Methods and materials
This prospective study enrolled sixteen patients between January–May 2025, of whom fifteen completed same-day treatment. Eligible patients were referred for single-fraction palliative radiotherapy (8 Gy) to non-mobile target volumes. No planning CT was acquired; instead, a reference plan was generated on a phantom with standardized beam setups and planning objectives. On the treatment day, planning and delivery were performed on the Varian Ethos 2.0 platform using HyperSight CBCT, providing more accurate Hounsfield Unit imaging for automated organs at risk segmentation and target definition. Plans were adapted online and delivered while patients were on the couch. Workflow times, plan quality, and patient characteristics were studied.
Results
All fifteen treatments were delivered successfully.

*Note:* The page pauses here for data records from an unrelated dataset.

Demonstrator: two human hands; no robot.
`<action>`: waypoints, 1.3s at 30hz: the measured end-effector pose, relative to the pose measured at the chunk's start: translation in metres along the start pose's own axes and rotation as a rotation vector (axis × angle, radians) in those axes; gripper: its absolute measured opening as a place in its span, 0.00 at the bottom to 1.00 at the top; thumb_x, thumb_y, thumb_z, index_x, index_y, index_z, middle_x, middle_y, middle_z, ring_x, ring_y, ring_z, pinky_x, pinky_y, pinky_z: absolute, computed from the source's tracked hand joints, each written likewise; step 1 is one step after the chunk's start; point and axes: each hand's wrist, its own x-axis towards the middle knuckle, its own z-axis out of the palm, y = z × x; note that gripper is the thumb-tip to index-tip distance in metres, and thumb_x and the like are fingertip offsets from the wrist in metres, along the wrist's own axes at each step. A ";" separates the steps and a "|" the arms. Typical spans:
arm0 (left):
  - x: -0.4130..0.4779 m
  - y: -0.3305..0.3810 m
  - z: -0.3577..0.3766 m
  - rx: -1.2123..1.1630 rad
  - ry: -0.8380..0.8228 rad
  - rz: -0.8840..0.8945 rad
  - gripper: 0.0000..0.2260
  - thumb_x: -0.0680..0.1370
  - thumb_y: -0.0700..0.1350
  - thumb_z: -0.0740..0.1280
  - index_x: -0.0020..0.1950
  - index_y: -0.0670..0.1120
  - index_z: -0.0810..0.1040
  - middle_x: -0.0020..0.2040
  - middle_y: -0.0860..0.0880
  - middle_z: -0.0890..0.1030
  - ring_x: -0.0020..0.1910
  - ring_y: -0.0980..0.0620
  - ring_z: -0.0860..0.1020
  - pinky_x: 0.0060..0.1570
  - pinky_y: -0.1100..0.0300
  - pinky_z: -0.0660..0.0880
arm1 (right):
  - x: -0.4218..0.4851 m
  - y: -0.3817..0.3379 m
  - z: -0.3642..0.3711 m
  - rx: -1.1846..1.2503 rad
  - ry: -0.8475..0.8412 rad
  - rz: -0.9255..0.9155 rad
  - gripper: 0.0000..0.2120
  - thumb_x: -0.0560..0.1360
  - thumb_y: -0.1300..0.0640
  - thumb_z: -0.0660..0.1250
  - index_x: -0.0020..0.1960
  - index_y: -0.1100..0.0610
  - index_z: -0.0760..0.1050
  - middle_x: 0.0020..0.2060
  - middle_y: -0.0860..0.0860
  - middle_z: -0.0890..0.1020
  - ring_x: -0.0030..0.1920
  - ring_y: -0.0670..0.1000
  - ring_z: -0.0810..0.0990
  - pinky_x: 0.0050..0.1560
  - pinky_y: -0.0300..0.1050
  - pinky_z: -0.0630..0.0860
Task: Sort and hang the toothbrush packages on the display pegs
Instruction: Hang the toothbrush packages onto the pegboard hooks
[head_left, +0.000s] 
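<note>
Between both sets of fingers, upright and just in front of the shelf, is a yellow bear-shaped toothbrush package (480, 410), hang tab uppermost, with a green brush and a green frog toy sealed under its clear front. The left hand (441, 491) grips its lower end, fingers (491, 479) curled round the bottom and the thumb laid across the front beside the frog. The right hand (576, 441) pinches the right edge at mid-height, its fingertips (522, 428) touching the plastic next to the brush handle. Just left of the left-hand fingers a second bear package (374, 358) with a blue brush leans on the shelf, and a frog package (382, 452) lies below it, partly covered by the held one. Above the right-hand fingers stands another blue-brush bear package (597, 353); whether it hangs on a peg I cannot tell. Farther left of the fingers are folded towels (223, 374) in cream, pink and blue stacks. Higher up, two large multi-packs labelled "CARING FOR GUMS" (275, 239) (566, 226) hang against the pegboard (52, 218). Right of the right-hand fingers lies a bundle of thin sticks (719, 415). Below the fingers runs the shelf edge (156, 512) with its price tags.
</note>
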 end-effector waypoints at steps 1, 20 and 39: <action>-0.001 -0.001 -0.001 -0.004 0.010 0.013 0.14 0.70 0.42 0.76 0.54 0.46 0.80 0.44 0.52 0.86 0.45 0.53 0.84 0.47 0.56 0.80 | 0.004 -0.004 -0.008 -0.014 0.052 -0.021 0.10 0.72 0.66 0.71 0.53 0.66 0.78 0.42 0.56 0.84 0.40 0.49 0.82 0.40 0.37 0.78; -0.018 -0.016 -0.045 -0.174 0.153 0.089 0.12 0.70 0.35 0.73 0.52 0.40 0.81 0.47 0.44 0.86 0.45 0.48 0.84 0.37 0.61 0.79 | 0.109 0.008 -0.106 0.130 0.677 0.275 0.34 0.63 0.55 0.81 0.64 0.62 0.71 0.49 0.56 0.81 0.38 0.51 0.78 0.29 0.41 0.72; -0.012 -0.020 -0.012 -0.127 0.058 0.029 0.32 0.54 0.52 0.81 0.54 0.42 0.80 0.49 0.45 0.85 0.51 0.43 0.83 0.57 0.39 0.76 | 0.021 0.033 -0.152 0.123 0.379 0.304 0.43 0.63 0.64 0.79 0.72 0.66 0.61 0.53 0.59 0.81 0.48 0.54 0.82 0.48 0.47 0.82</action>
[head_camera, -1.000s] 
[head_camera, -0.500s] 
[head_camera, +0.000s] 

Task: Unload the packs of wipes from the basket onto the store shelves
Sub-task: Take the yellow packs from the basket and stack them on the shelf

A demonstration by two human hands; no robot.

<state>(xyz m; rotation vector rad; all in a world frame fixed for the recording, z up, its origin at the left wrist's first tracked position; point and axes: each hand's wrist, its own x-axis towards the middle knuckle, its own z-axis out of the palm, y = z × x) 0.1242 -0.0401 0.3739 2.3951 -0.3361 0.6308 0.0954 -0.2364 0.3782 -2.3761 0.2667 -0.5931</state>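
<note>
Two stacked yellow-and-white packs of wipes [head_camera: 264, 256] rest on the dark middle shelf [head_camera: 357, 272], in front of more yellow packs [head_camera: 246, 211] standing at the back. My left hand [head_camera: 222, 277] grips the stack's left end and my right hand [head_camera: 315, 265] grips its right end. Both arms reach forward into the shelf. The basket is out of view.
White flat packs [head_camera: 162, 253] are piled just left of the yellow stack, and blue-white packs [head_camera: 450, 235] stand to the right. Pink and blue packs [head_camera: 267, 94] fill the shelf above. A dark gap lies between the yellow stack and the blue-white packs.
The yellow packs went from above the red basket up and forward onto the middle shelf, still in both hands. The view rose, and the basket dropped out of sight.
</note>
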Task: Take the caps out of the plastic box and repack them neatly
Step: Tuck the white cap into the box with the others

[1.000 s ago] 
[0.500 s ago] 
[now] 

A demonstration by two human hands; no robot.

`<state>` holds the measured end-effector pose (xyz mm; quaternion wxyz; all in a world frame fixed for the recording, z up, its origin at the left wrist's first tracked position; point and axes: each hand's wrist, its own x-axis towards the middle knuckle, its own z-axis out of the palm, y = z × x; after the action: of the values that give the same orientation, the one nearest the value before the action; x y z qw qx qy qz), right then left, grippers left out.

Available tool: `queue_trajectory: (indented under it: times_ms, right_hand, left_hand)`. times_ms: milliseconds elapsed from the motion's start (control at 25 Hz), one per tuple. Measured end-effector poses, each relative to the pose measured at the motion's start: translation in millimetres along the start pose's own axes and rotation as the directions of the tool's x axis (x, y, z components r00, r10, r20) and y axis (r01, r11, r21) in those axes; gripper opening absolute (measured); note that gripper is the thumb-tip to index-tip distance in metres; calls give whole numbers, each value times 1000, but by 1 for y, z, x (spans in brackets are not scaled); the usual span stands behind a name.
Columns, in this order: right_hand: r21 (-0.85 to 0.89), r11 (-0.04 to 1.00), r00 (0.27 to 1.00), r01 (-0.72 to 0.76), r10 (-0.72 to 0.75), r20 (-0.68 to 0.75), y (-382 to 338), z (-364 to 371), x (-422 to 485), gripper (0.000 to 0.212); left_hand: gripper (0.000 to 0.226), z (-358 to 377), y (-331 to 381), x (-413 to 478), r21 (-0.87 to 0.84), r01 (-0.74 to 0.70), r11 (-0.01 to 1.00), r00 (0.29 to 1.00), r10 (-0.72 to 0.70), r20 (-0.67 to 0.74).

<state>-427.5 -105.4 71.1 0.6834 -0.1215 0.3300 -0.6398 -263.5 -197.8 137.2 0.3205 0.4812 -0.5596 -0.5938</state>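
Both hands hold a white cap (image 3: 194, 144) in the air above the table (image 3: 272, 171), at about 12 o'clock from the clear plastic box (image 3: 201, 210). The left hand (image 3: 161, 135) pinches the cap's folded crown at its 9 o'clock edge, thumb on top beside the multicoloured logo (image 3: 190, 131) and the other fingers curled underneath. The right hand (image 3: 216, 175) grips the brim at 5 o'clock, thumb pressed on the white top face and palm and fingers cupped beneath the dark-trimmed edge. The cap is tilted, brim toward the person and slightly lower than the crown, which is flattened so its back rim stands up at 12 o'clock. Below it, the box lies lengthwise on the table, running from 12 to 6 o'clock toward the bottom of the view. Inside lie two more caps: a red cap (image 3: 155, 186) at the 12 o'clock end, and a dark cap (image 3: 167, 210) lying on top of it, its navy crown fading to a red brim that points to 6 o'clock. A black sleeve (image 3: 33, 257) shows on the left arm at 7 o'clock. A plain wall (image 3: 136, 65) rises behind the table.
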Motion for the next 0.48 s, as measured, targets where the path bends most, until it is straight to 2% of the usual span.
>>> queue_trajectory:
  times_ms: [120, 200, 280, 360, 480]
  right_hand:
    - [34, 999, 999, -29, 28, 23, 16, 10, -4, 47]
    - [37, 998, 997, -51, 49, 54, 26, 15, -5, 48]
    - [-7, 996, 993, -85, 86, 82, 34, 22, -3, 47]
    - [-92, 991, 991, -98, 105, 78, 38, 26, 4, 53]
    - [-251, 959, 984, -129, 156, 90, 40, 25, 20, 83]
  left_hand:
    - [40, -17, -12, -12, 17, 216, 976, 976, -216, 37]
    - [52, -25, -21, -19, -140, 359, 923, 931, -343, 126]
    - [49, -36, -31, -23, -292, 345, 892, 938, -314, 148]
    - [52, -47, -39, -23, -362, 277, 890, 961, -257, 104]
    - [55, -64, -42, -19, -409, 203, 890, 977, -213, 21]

All plans met clinical objectives, with planning target volume coverage exceeding required thresholds. The CT-free workflow reduced median departmental time to 73 min, including 28 min in the treatment room, compared with 335 min in a conventional CT-based workflow. In one urgent case, referral-to-treatment time was 2.5 h. Repeated CBCTs were required in 7 patients.
Conclusions
A fully CT-free workflow for palliative radiotherapy is feasible and efficient, enabling same-day treatment, reduces departmental workload, and is well-suited for urgent cases requiring rapid intervention.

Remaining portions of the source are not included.